Victim of a stroke in 2013, the Algerian president nevertheless decides to seek a new mandate. He was triumphantly re-elected on April 17, 2014 at the age of 77 with 81.53% of the votes.
His fourth term in office was marked in the fall of 2015 by a sweeping blow within the Algerian power with the dismissal of General Mohamed Médiène, alias Toufik, head of the Intelligence and Security Department (DRS), or of the Attorney General of the Court of Algiers Belkacem Zeghmati.
A few weeks later and for the first time, relatives of President Abdelaziz Bouteflika publicly question the president’s ability to lead the country. In a letter made public in November 2015, 19 personalities thus asked to meet the Head of State.
Perpetual speculation about his state of health
Bouteflika’s appearances have indeed become increasingly rare in recent months. In April 2016, during the visit of the French Prime Minister, Manuel Valls, the Algerian president appears very weakened in front of the photographers, presenting a livid face, the haggard eyes and the open mouth.
Speculations on his state of health, regularly denied by the Algerian government, have never ceased to feed the columns of the newspapers. After several stays in Val-de-Grâce, in Paris, between 2005 and 2014, Abdelaziz Bouteflika was hospitalized last December in a clinic in Grenoble. His trip to Geneva in April 2016 for a medical check-up was the last.

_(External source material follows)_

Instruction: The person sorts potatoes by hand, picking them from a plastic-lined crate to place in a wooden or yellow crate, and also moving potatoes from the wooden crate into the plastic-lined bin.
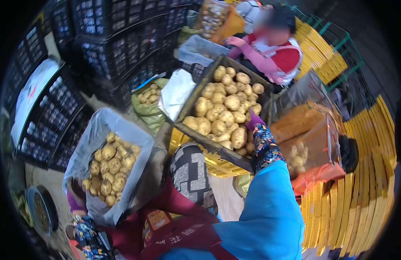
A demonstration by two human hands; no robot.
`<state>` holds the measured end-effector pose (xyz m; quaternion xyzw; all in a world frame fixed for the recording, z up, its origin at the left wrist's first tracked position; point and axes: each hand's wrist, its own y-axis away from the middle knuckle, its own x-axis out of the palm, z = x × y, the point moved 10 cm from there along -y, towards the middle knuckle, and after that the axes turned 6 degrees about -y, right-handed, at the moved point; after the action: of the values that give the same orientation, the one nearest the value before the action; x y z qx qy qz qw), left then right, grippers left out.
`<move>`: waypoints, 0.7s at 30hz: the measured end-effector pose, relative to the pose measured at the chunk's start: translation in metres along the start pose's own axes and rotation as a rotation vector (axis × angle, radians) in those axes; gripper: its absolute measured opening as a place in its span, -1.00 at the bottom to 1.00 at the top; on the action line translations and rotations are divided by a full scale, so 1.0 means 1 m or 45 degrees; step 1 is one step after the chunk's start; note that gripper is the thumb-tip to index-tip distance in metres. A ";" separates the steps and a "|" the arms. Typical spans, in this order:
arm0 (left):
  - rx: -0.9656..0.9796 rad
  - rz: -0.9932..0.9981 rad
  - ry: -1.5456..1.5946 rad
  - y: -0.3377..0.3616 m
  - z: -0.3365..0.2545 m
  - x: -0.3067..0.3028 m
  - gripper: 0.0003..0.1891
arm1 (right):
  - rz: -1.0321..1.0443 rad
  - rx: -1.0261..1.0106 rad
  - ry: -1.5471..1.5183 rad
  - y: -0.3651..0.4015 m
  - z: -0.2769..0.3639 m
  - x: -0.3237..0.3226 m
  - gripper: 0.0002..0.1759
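Note:
My right hand [254,120], in a purple glove, reaches over the right side of a dark crate [197,139] heaped with potatoes [226,117]. One finger stretches out against the potatoes, and I see nothing held in the hand. At lower left my left hand [76,198], also purple-gloved, is by the outer side of a crate lined with clear plastic [142,138]. Its fingers are in shadow and partly hidden. Smaller potatoes [109,169] lie in that lined crate. The dark crate rests on a yellow crate [215,164].
Black crates [118,39] are stacked at upper left. A green sack [150,115] of potatoes and a white bag [176,95] stand between the two crates. Another person [283,60] sits beyond. Orange bags [304,134] and yellow crates [352,208] line the right; a blue basin [42,210] is lower left.

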<state>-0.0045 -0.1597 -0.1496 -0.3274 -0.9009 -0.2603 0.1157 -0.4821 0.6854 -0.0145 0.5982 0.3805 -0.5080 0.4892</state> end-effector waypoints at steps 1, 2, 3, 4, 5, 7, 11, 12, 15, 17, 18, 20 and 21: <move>0.012 -0.005 -0.074 -0.001 -0.002 0.000 -0.34 | -0.035 -0.084 0.008 -0.018 -0.012 0.010 0.00; 0.063 0.072 -0.082 0.003 -0.008 0.008 -0.40 | -0.057 -0.193 -0.001 -0.043 -0.017 0.022 -0.01; 0.023 0.007 0.034 0.008 -0.015 0.012 -0.48 | -0.094 -0.343 -0.022 -0.071 -0.020 0.030 -0.01; 0.109 0.047 0.048 0.009 -0.023 0.015 -0.54 | -0.144 -0.521 -0.059 -0.098 -0.015 0.032 -0.01; 0.199 0.010 -0.053 0.015 -0.035 0.015 -0.55 | -0.224 -0.721 -0.124 -0.128 -0.004 0.028 -0.01; 0.239 0.025 -0.016 0.034 -0.060 0.038 -0.54 | -0.281 -1.035 -0.450 -0.124 0.058 -0.017 -0.08; 0.186 0.004 0.001 0.054 -0.087 0.069 -0.42 | 0.225 -1.443 -0.833 0.144 0.312 -0.101 -0.36; 0.252 0.004 -0.023 0.057 -0.093 0.070 -0.43 | 0.366 -1.405 -0.857 0.209 0.364 -0.103 -0.39; 0.236 -0.051 -0.019 0.063 -0.106 0.069 -0.45 | 0.985 -1.597 -0.690 0.300 0.477 -0.007 -0.24; 0.301 -0.080 0.051 0.064 -0.120 0.056 -0.46 | 1.298 -1.888 -0.293 0.388 0.553 0.111 -0.27; 0.308 -0.102 0.099 0.065 -0.123 0.049 -0.46 | 1.389 -1.787 -0.028 0.418 0.569 0.151 -0.28; 0.326 -0.130 0.210 0.062 -0.125 0.033 -0.44 | 1.199 -2.043 0.322 0.481 0.597 0.203 -0.30; 0.371 -0.133 0.191 0.064 -0.131 0.029 -0.43 | 1.032 -2.294 0.446 0.511 0.606 0.224 -0.32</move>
<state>0.0200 -0.1741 -0.0041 -0.2395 -0.9338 -0.1564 0.2150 -0.0944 -0.0311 -0.1360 0.1555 0.4574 0.2699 0.8329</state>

Having become almost invisible in the last years of his presidency, Abdelaziz Bouteflika had given no sign of life since the popular protest movement of the “Hirak” and the army forced him to resign.
That day he had last appeared on television to announce that he was throwing in the towel. The Hirak however continued despite the ouster of Bouteflika and his clan, then the election in 2019 of his successor Abdelmadjid Tebboune.